If Asia’s emerging markets are to avoid the middle income trap, they need to create foundations for the next phase of growth — they need to invest in infrastructure.
In the early stages of development, moving a worker from the land to a factory quadruples their value-added contribution to the economy on average. Much of Asia’s extraordinary growth to date has been underwritten by this one-off transition, but the windfall gains of rapid industrialization are starting to decline and if the region is to continue on the road to prosperity, it needs to find ways to boost productivity and encourage new economic activity.
At the moment, inadequate infrastructure is possibly the biggest brake on emerging markets’ medium-term growth prospects. It stunts both production and investment — few businesspeople will invest in large-scale production capacity when they cannot guarantee a reliable supply of electricity. Few farmers will upgrade their land if their crops are going to rot before they get to market because of bad roads and inadequate warehousing.
With some standout exceptions, such as Hong Kong, Singapore and Japan, the problem is particularly acute in Asia. It is estimated that urbanization alone will require about US$11 trillion worth of infrastructure investment in Asia over the next 15 years.

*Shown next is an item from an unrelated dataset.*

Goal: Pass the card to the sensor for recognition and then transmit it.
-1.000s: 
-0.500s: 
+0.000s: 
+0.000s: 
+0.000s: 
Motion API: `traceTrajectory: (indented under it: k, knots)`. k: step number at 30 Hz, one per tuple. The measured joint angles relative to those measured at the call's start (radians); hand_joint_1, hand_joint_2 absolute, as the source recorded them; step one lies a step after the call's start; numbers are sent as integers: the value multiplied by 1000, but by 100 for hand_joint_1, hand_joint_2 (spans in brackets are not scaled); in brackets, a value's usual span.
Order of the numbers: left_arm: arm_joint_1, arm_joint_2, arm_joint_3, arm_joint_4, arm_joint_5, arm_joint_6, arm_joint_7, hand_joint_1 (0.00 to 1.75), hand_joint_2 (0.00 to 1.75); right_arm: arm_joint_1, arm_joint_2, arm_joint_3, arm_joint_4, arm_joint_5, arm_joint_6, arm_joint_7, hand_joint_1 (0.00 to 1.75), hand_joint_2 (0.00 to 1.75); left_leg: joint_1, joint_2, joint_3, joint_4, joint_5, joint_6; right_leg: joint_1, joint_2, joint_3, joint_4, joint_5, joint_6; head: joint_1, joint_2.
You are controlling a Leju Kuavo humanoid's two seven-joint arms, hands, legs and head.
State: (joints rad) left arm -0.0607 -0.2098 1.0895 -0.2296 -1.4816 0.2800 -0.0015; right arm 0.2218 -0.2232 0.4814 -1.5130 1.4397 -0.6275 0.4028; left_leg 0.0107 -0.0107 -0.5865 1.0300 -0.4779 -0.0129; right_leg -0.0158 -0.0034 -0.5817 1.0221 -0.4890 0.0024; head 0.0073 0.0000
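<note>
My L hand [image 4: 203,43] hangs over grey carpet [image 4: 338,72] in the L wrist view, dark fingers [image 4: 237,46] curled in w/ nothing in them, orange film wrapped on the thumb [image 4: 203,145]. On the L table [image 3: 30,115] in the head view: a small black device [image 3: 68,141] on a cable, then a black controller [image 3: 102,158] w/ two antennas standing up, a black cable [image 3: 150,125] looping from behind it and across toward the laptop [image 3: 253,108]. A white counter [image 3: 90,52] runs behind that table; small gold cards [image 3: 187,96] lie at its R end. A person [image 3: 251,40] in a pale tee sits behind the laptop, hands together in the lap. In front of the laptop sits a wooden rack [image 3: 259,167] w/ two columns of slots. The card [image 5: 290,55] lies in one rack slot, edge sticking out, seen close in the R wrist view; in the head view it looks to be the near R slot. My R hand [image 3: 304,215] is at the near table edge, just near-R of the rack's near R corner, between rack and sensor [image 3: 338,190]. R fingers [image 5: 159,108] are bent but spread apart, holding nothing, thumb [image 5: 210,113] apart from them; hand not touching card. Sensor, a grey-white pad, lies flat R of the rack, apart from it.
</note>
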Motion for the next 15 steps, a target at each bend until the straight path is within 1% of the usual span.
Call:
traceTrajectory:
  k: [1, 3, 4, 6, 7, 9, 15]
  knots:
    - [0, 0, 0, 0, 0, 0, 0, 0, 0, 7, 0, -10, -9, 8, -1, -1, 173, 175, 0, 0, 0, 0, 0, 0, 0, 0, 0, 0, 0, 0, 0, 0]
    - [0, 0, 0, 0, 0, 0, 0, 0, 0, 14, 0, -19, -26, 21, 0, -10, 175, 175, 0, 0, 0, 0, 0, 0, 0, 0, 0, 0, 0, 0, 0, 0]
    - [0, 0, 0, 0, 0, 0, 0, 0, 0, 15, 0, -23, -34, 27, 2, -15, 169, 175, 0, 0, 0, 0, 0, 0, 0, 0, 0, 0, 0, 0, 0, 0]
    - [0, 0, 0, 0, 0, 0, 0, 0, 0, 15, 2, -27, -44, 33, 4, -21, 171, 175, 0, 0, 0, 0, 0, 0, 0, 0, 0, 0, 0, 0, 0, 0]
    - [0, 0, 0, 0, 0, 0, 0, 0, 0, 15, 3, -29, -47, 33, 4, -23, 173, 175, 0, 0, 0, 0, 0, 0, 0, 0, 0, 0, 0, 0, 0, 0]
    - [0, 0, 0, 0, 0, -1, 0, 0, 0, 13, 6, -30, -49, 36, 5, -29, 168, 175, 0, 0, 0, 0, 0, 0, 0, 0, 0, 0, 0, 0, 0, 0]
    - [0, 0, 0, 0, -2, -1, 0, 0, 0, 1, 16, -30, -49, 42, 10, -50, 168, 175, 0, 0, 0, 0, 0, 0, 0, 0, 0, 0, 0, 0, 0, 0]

The first priority is to maximize the efficiency and impact of current spending by fast-tracking infrastructure delivery and clearing bottlenecks to create a pipeline of transparent, well-structured projects. Infrastructure will also benefit from a robust and predictable regulatory environment that assures investors that schemes will not be canceled or stalled halfway through construction.
Although basic infrastructure needs are relatively easy to determine at the early stages of the development cycle, there comes a point where the market mechanisms become the most effective way to allocate capital to the most economically productive infrastructure projects.
Infrastructure has traditionally been paid for by government, and although governments will continue to play a key role, the old model has inherent weaknesses.
The first is governments do not have the necessary human and financial resources.
In the short term, a liquid banking market in Asia, working with export credit agencies and multilateral institutions, can provide significant amounts of cost-efficient financing. However, over time the sheer size of the funding required will mean that alternative financing sources will be vital to plug what will otherwise become an infrastructure funding gap.
Mobilizing private capital on the scale needed to prepare emerging markets for their next phase of growth will not be easy, though.
Although Asian bond markets have developed rapidly since the 1997 to 1998 financial crisis, they still lack the depth, liquidity and legal safeguards necessary to attract the sort of investment required to fund the region’s infrastructure needs and serve as a more effective mechanism for converting Asia’s savings into investment.
Policymakers, regulators and market participants are working to develop regional bond markets, notably through the Asian Bond Market Initiative, but it will not happen overnight. Initially it is expected that capital markets financing will gravitate toward less risky existing projects, allowing bank financing to be recycled into new greenfield developments.
Multilateral institutions will have a key part to play. Traditional institutions like the World Bank and the Asian Development Bank, as well as newer entrants like the New Development Bank — otherwise known as the BRICS development bank — and the proposed Asian Infrastructure Investment Bank do not have sufficient resources to fill the infrastructure funding gap on their own. However, they can leverage their credit-worthiness to guarantee infrastructure bonds issued by local entities to mobilize Asian capital for Asian growth.
The issuance of local currency infrastructure bonds with a meaningful amount guaranteed by big multilateral agencies would achieve several goals simultaneously. It would raise the money needed to build roads, bridges and power stations; it would create deeper, more liquid bond markets that private enterprises could use to raise capital for investment in new growth opportunities created by improved infrastructure; it would eliminate the potential danger of currency and maturity mismatches; and, last, but not least, it would provide a pool of secure long-term investments for Asia’s aging population.
The second key element to any infrastructure solution will be to tap into the skills and credibility of the private sector through public-private partnerships that offer reliable, legally enforceable long-term returns to private investors in exchange for creating the sort of public goods that give broader benefits to society as a whole.
Asia needs to improve connectivity through upgraded intraregional roads, railways and ports that connect manufacturers with consumers. Regional banks, multilateral financing institutions and agencies can assist by promoting regulatory standardization and designing financing structures that can be used across markets.
Asia’s inadequate infrastructure could hobble its attempts to achieve strong, sustainable growth, but if handled right, it could also be the solution to a range of challenges. The sort of financial and legal architecture that will funnel resources toward building highways, power networks and ports will go on to provide the capital to fund the new wave of growth that improved infrastructure will make possible.
Gordon French is head of global banking and markets, Asia-Pacific, at HSBC.